Regia di Claudio Giovannesi vedi scheda film
Nader è un ragazzo di origini egiziane ma nato e cresciuto a Roma, che trascorre le sue giornate insieme all'amico e compagno di scuola Stefano tra scorribande in motorino sul lungomare di Ostia, la relazione con una ragazza italiana osteggiata dalla propria famiglia di fervente credo islamico e la ribelle insofferenza di un'età di passaggio tra l'attaccamento alle proprie radici e la profonda esigenza di emancipazione culturale.
A causa di un litigio fugge di casa cercando ospitalità presso il dormitorio dove alloggia un connazionale fino a quando, a causa di una zuffa in discoteca, accoltella un ragazzo rumeno e si vede costretto a scampare insieme all'amico ai propositi vendicativi dei parenti della vittima. Finale a sorpresa.
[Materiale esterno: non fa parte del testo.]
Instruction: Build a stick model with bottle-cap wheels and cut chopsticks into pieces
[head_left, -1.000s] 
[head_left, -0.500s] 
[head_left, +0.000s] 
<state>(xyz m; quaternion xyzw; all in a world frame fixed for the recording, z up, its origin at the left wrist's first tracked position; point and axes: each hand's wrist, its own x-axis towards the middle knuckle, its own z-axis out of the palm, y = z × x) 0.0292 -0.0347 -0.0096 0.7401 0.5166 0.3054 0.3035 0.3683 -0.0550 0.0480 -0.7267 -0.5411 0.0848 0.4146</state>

Scritto dall'autore insieme a Filippo Gravino da un loro soggetto, è un racconto che modella attorno all'estetica 'neorealistica' di un litorale romano fotografato nelle sfumature plumbee da Daniele Ciprì, gli echi di una gioventù pasoliniana aggiornata al contesto di una modernità interraziale di una seconda generazione di immigrati che, non ostante lo slang romanesco e i costumi disinvolti, rimane fortemente ancorata ad una cultura familiare (familista) di sacro rispetto per i valori religiosi e ad allo strenuo pregiudizio di subordinazione della figura femminile alle logiche di una concezione patriarcale.
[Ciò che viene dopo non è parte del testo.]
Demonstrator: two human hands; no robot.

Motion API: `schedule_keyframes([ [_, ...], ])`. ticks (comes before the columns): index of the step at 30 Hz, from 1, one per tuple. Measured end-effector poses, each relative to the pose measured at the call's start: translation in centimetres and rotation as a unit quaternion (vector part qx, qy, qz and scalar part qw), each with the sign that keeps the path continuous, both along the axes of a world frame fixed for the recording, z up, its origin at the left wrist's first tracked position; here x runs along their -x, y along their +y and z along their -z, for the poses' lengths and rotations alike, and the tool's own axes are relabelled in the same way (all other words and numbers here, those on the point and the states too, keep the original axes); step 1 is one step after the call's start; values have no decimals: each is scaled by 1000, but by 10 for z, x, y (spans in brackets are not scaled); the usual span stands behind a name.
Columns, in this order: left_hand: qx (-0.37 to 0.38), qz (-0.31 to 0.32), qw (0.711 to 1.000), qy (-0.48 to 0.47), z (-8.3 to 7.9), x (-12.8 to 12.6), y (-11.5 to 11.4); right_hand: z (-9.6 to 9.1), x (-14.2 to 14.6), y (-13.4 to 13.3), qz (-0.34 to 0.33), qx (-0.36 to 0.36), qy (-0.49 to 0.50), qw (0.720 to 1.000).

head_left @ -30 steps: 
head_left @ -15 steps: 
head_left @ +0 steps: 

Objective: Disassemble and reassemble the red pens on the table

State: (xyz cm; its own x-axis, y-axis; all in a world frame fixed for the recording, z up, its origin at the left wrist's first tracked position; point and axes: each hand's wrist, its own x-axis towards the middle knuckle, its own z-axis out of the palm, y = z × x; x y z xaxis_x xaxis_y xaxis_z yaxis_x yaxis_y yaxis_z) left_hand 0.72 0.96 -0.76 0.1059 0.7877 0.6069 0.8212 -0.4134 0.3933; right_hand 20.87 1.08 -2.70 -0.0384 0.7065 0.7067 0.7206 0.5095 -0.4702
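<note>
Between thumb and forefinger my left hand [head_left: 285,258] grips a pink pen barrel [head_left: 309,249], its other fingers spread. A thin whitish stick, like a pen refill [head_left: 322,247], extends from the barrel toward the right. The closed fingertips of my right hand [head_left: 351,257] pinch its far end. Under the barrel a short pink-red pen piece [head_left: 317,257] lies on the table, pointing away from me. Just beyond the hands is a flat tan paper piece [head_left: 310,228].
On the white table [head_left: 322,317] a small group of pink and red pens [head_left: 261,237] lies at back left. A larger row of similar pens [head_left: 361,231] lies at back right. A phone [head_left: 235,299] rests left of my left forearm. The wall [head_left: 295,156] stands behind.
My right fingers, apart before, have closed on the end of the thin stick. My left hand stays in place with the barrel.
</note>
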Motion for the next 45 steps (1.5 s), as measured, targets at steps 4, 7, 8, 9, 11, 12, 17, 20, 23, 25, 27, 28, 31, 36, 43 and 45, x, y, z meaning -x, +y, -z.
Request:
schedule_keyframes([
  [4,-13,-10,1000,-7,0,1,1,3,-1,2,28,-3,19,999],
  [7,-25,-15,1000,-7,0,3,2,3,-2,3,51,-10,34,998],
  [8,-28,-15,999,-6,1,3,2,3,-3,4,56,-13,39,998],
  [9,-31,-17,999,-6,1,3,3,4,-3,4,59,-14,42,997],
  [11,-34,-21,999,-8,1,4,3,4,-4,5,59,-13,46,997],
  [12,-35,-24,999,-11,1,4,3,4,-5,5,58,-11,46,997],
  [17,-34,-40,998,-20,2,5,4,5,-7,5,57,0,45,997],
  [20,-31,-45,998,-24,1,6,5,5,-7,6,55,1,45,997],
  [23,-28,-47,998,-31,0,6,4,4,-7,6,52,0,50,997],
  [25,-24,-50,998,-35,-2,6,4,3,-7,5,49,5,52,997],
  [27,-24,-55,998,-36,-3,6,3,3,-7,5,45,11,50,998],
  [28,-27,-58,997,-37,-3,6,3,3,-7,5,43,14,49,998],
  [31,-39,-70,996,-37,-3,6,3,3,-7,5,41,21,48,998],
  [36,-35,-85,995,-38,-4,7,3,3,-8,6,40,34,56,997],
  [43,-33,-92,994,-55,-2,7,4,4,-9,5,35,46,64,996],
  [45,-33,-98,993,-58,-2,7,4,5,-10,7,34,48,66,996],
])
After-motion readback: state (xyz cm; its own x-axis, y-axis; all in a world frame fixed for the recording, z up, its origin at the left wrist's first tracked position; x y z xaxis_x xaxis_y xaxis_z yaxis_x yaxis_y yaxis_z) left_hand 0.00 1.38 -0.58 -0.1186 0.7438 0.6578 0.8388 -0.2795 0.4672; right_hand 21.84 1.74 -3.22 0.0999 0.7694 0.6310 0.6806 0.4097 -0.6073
Cercando di governare con asciutto naturalismo la facile tentazione di una deriva melodrammatica, Giovannesi si muove bene nel contesto di un disagio suburbano (perfiferico) dove questi novelli ragazzi di vita passano dalla rapina a mano armata a una rissa in discoteca (diurna), dalla ribellione familiare alle prime esperienze sessuali, dall'acquisto di un'arma da fuoco al tentativo di una livorosa vendetta personale, mantenendo sempre una certa credibilità psicologica dei personaggi e una coerente verosimiglianza delle situazioni secondo la logica di una narrazione che segue la moda recente di una cronaca spicciola con i giorni di una settimana (nella vita del protagonista) sovraimpressi in doppia lingua (italiano ed arabo) sullo schermo, a scandire l'attesa di un finale che precipita verso la prevedibile avventatezza di un gesto inconsulto, di una tragica ribellione giovanile, di una frustrazione culturale che sembra ritrovare alfine la giusta misura di un lacrimevole ravvedimento. Peccati veniali comunque di un'opera coraggiosa che mostra con ostinazione una realtà difficile, la scomoda verità di una contraddizione sociale vista da una prospettiva non banale e che forse si estinguerà al prossimo giro di giostra (generazionale) quando i figli di questa mescolanza etnica e culturale avranno solo una lontana memoria del piccolo scontro di civiltà di cui sono stati testimoni e vittime i loro genitori. Nei succedanei di questa banalità sociologica risiede la cifra di un film che ricerca consapevolmente una sua morale, il significato didascalico di uno sguardo ostinato sulla realtà contemporanea. Alì indossa lentine colorate.